**How to complete this task**
Write out again, exactly, the lines below starting at the one with "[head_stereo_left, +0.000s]" and ending at the one with "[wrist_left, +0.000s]".

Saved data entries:
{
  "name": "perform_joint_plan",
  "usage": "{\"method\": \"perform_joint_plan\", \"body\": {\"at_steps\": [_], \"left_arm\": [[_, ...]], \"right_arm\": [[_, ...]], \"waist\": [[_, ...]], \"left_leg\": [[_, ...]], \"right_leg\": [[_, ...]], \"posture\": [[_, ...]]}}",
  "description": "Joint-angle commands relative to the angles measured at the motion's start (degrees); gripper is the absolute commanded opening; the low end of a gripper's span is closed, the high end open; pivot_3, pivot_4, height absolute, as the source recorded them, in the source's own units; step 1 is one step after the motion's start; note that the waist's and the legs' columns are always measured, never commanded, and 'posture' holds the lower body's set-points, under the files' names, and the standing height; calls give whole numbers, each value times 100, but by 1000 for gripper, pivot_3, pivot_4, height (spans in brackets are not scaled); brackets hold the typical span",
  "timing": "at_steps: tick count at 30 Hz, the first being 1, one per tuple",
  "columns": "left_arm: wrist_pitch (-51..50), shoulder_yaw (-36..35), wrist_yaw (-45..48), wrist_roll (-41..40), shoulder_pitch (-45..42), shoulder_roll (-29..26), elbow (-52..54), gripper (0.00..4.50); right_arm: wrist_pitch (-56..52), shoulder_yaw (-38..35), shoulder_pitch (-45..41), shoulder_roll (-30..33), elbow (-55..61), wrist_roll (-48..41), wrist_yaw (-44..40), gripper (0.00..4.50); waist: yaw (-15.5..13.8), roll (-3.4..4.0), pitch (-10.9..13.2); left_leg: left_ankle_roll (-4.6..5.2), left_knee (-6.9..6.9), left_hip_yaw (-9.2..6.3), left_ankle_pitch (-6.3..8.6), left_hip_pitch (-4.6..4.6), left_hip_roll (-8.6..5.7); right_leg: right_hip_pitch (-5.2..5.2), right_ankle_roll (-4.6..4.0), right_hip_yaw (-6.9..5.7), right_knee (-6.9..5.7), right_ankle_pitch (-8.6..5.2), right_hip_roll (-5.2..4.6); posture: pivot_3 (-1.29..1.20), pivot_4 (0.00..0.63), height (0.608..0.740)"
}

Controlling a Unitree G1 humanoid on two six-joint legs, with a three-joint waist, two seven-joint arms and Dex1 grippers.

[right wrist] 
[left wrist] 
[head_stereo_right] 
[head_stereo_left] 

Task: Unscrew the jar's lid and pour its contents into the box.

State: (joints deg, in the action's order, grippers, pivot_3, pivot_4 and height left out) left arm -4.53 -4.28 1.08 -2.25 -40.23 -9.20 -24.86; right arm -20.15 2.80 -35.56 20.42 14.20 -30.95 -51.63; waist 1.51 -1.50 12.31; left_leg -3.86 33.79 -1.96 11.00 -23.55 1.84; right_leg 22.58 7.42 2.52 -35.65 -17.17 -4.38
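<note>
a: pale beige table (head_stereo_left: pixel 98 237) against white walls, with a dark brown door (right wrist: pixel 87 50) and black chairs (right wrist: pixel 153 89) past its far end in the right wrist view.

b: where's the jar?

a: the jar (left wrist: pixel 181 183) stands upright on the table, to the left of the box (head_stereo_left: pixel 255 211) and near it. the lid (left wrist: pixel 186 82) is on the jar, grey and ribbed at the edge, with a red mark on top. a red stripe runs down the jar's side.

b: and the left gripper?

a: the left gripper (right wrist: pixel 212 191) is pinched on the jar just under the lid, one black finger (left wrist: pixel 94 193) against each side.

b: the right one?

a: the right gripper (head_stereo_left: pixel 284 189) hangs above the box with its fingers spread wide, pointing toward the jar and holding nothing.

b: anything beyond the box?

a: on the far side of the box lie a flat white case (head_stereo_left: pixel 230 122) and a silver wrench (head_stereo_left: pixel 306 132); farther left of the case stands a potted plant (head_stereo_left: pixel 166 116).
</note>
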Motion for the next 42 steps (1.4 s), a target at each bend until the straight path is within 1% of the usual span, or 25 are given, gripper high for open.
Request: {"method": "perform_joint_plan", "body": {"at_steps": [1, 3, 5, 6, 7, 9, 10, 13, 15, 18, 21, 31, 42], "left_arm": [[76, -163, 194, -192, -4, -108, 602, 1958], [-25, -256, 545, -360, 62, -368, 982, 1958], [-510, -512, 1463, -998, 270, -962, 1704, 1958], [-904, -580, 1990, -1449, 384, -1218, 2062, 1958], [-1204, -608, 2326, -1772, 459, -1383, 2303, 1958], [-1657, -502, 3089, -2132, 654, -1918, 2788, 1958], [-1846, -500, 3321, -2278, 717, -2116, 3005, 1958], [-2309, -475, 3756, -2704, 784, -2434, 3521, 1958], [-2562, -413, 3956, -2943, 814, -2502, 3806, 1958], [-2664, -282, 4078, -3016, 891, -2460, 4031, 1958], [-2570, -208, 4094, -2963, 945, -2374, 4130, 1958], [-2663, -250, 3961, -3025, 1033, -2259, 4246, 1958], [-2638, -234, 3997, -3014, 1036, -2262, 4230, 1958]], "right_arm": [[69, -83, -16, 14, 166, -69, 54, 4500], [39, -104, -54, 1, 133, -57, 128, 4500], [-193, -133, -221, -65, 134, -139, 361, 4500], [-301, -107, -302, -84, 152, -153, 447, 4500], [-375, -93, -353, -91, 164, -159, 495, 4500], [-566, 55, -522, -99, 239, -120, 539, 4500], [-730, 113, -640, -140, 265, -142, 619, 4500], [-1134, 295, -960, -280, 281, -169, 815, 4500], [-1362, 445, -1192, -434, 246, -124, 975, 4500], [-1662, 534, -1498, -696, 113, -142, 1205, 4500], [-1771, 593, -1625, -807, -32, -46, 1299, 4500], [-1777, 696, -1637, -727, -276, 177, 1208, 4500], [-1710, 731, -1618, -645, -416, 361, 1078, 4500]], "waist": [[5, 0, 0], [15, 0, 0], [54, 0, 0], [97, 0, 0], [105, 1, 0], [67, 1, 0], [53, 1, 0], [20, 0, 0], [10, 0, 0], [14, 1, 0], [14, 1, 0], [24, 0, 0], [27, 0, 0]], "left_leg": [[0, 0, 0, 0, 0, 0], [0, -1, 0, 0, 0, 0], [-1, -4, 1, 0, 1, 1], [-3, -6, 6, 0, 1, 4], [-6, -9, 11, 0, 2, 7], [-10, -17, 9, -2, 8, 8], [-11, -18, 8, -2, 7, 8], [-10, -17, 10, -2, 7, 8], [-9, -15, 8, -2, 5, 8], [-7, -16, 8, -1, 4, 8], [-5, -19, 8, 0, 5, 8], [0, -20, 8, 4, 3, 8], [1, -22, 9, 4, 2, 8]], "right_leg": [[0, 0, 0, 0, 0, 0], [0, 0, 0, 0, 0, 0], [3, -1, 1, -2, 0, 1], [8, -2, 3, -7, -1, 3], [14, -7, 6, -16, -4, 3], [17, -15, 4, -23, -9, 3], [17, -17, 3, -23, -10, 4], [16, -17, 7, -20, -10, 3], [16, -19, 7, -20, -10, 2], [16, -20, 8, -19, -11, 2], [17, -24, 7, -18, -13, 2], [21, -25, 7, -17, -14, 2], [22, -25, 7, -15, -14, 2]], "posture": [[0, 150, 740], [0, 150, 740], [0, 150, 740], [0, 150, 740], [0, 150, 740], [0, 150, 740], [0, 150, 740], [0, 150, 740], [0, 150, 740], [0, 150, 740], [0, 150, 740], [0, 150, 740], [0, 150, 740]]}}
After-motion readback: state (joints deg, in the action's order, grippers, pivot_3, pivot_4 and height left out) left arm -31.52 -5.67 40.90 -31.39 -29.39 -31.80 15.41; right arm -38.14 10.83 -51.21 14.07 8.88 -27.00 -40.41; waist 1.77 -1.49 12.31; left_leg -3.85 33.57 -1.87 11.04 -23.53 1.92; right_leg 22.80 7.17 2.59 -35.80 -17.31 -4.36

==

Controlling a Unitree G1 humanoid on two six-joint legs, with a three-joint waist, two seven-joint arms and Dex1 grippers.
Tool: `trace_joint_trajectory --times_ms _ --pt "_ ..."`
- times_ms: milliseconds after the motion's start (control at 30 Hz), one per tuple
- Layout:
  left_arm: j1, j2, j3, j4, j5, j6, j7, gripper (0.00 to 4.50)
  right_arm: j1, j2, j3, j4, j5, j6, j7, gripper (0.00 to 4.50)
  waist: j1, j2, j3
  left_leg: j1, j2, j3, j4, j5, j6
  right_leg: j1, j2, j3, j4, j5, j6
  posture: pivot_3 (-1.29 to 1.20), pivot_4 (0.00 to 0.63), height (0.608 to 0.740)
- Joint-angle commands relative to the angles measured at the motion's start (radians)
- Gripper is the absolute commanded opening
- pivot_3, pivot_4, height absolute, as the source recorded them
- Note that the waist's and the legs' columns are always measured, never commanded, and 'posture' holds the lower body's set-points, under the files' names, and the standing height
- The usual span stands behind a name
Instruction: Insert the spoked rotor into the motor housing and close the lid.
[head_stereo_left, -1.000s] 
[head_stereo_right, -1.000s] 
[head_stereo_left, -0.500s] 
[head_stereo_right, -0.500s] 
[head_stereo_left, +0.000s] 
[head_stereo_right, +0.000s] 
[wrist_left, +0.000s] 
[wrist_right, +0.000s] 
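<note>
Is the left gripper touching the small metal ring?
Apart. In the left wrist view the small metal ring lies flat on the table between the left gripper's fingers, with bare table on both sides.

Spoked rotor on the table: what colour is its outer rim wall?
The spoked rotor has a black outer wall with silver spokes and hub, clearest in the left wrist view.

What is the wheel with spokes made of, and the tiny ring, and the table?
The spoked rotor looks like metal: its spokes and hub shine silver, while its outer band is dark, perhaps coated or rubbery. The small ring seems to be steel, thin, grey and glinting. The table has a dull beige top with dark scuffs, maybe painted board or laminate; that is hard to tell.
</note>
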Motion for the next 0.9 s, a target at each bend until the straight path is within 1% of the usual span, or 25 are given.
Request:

**Output for this exercise**
[head_stereo_left, +0.000s] 
[head_stereo_right, +0.000s] 
[wrist_left, +0.000s] 

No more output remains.